Your assignment - Every record needs to be repeated exactly; its pictures do not.
[[ Provided records open ]]
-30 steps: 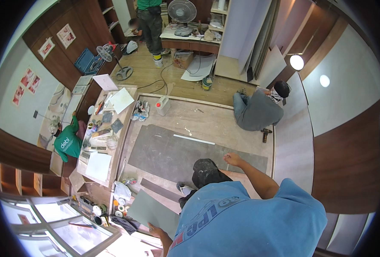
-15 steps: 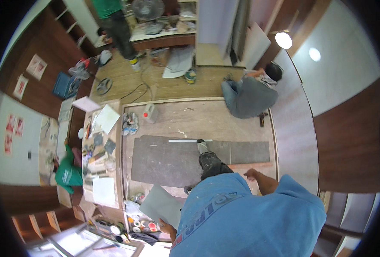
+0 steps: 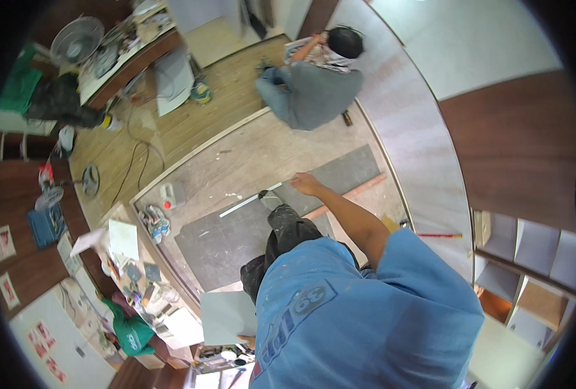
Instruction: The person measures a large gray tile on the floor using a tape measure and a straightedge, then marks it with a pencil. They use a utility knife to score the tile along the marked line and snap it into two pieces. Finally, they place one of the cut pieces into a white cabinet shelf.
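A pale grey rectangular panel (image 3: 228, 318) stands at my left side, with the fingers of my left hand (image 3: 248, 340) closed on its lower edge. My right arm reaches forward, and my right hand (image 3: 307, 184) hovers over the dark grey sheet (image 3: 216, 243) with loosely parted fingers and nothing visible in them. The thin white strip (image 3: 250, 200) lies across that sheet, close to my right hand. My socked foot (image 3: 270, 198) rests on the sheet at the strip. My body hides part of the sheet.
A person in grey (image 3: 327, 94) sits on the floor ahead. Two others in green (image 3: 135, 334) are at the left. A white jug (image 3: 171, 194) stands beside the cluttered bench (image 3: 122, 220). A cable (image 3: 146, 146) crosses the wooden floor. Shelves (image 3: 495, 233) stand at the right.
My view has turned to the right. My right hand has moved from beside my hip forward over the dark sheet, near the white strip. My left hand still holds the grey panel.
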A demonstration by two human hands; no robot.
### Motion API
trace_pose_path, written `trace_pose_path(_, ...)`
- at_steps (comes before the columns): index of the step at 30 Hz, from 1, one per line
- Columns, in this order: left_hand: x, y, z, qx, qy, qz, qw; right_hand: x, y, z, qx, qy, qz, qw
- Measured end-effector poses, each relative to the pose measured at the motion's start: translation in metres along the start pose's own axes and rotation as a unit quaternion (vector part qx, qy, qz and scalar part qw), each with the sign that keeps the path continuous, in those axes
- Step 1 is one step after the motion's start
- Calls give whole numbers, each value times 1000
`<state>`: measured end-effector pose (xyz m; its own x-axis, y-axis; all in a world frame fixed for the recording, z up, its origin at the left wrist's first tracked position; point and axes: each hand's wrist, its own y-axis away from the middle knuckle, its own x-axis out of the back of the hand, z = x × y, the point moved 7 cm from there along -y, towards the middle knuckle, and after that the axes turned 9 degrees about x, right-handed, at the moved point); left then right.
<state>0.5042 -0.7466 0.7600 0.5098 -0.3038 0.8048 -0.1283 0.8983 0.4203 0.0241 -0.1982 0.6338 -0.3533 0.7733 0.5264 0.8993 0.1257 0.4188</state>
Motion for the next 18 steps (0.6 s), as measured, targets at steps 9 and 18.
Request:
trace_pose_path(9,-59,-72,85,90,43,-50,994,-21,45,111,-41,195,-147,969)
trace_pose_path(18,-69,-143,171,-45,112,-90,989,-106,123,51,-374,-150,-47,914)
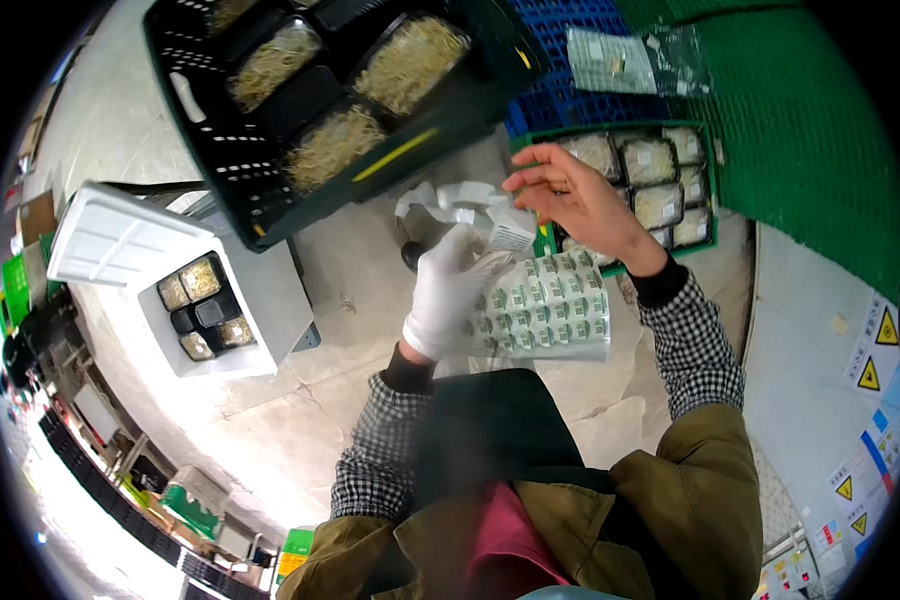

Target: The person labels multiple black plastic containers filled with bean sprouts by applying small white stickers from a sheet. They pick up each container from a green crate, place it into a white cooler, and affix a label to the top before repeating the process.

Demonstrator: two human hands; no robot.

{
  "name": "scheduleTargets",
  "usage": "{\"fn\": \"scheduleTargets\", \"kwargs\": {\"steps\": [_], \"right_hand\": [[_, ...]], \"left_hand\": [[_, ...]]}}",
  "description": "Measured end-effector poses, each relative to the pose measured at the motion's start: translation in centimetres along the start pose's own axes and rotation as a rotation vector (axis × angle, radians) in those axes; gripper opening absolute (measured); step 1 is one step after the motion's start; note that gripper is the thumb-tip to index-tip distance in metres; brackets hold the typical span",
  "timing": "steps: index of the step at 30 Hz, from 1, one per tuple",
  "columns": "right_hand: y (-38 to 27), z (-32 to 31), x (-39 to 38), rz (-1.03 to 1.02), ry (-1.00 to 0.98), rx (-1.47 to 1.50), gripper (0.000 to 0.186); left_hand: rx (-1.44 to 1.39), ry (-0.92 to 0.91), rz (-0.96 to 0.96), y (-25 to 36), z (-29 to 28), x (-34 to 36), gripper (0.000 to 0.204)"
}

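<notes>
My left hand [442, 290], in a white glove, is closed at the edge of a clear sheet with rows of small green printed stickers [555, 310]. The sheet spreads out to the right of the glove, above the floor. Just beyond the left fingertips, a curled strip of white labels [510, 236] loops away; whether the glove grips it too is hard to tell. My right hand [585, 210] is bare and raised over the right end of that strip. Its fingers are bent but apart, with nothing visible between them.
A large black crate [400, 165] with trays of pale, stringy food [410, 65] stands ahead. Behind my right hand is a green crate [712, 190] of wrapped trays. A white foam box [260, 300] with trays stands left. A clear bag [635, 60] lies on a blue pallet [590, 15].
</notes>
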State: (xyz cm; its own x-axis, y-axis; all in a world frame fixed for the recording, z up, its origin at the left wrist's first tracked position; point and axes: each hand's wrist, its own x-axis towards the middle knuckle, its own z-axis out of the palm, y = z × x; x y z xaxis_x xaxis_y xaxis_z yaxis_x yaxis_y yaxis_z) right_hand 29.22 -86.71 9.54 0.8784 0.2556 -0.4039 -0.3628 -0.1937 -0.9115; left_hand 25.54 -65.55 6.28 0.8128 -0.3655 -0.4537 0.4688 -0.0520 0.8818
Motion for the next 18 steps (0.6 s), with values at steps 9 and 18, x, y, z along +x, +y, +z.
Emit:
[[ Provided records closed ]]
Task result -
-30 steps: 
-15 steps: 
+0 steps: 
Instruction: The person measures a large gray tile on the floor using a tape measure and a straightedge, then marks it with a pencil. They use a utility knife to score the tile along the marked line and snap it into two pieces. Finally, they place one of the cut pieces into a white cabinet shelf.
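A pale grey rectangular panel (image 3: 228, 318) stands at my left side, with the fingers of my left hand (image 3: 248, 340) closed on its lower edge. My right arm reaches forward, and my right hand (image 3: 307, 184) hovers over the dark grey sheet (image 3: 216, 243) with loosely parted fingers and nothing visible in them. The thin white strip (image 3: 250, 200) lies across that sheet, close to my right hand. My socked foot (image 3: 270, 198) rests on the sheet at the strip. My body hides part of the sheet.
A person in grey (image 3: 327, 94) sits on the floor ahead. Two others in green (image 3: 135, 334) are at the left. A white jug (image 3: 171, 194) stands beside the cluttered bench (image 3: 122, 220). A cable (image 3: 146, 146) crosses the wooden floor. Shelves (image 3: 495, 233) stand at the right.
My view has turned to the right. My right hand has moved from beside my hip forward over the dark sheet, near the white strip. My left hand still holds the grey panel.
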A demonstration by two human hands; no robot.
### Motion API
trace_pose_path, written `trace_pose_path(_, ...)`
- at_steps (comes before the columns): index of the step at 30 Hz, from 1, one per line
- Columns, in this order: left_hand: x, y, z, qx, qy, qz, qw; right_hand: x, y, z, qx, qy, qz, qw
- Measured end-effector poses, each relative to the pose measured at the motion's start: translation in metres along the start pose's own axes and rotation as a unit quaternion (vector part qx, qy, qz and scalar part qw), each with the sign that keeps the path continuous, in those axes
- Step 1 is one step after the motion's start
- Calls give whole numbers, each value times 1000
`<state>`: measured end-effector pose (xyz m; its own x-axis, y-axis; all in a world frame fixed for the recording, z up, its origin at the left wrist's first tracked position; point and axes: each hand's wrist, its own y-axis away from the middle knuckle, its own x-axis out of the back of the hand, z = x × y, the point moved 7 cm from there along -y, towards the middle knuckle, and after that the axes turned 9 degrees about x, right-handed, at the moved point); left then right.
<state>0.5042 -0.7466 0.7600 0.5098 -0.3038 0.8048 -0.1283 0.8983 0.4203 0.0241 -0.1982 0.6338 -0.3533 0.7733 0.5264 0.8993 0.1257 0.4188</state>
Motion for the next 18 steps (0.6 s), as measured, targets at steps 9 and 18.
Request:
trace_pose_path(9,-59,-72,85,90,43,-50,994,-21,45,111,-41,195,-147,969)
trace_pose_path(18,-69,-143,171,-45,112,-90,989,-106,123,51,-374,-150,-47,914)

Target: The person labels multiple black plastic containers filled with bean sprouts by applying small white stickers from a sheet. They pick up each container from a green crate, place it into a white cooler, and affix a label to the top before repeating the process.

Demonstrator: two human hands; no robot.

{
  "name": "scheduleTargets",
  "usage": "{\"fn\": \"scheduleTargets\", \"kwargs\": {\"steps\": [_], \"right_hand\": [[_, ...]], \"left_hand\": [[_, ...]]}}",
  "description": "Measured end-effector poses, each relative to the pose measured at the motion's start: translation in centimetres along the start pose's own axes and rotation as a rotation vector (axis × angle, radians) in those axes; gripper opening absolute (measured); step 1 is one step after the motion's start; note that gripper is the thumb-tip to index-tip distance in metres; brackets hold the typical span",
  "timing": "steps: index of the step at 30 Hz, from 1, one per tuple",
  "columns": "right_hand: y (-38 to 27), z (-32 to 31), x (-39 to 38), rz (-1.03 to 1.02), ry (-1.00 to 0.98), rx (-1.47 to 1.50), gripper (0.000 to 0.186); left_hand: rx (-1.44 to 1.39), ry (-0.92 to 0.91), rz (-0.96 to 0.96), y (-25 to 36), z (-29 to 28), x (-34 to 36), gripper (0.000 to 0.204)"
}

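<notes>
My left hand [442, 290], in a white glove, is closed at the edge of a clear sheet with rows of small green printed stickers [555, 310]. The sheet spreads out to the right of the glove, above the floor. Just beyond the left fingertips, a curled strip of white labels [510, 236] loops away; whether the glove grips it too is hard to tell. My right hand [585, 210] is bare and raised over the right end of that strip. Its fingers are bent but apart, with nothing visible between them.
A large black crate [400, 165] with trays of pale, stringy food [410, 65] stands ahead. Behind my right hand is a green crate [712, 190] of wrapped trays. A white foam box [260, 300] with trays stands left. A clear bag [635, 60] lies on a blue pallet [590, 15].
</notes>
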State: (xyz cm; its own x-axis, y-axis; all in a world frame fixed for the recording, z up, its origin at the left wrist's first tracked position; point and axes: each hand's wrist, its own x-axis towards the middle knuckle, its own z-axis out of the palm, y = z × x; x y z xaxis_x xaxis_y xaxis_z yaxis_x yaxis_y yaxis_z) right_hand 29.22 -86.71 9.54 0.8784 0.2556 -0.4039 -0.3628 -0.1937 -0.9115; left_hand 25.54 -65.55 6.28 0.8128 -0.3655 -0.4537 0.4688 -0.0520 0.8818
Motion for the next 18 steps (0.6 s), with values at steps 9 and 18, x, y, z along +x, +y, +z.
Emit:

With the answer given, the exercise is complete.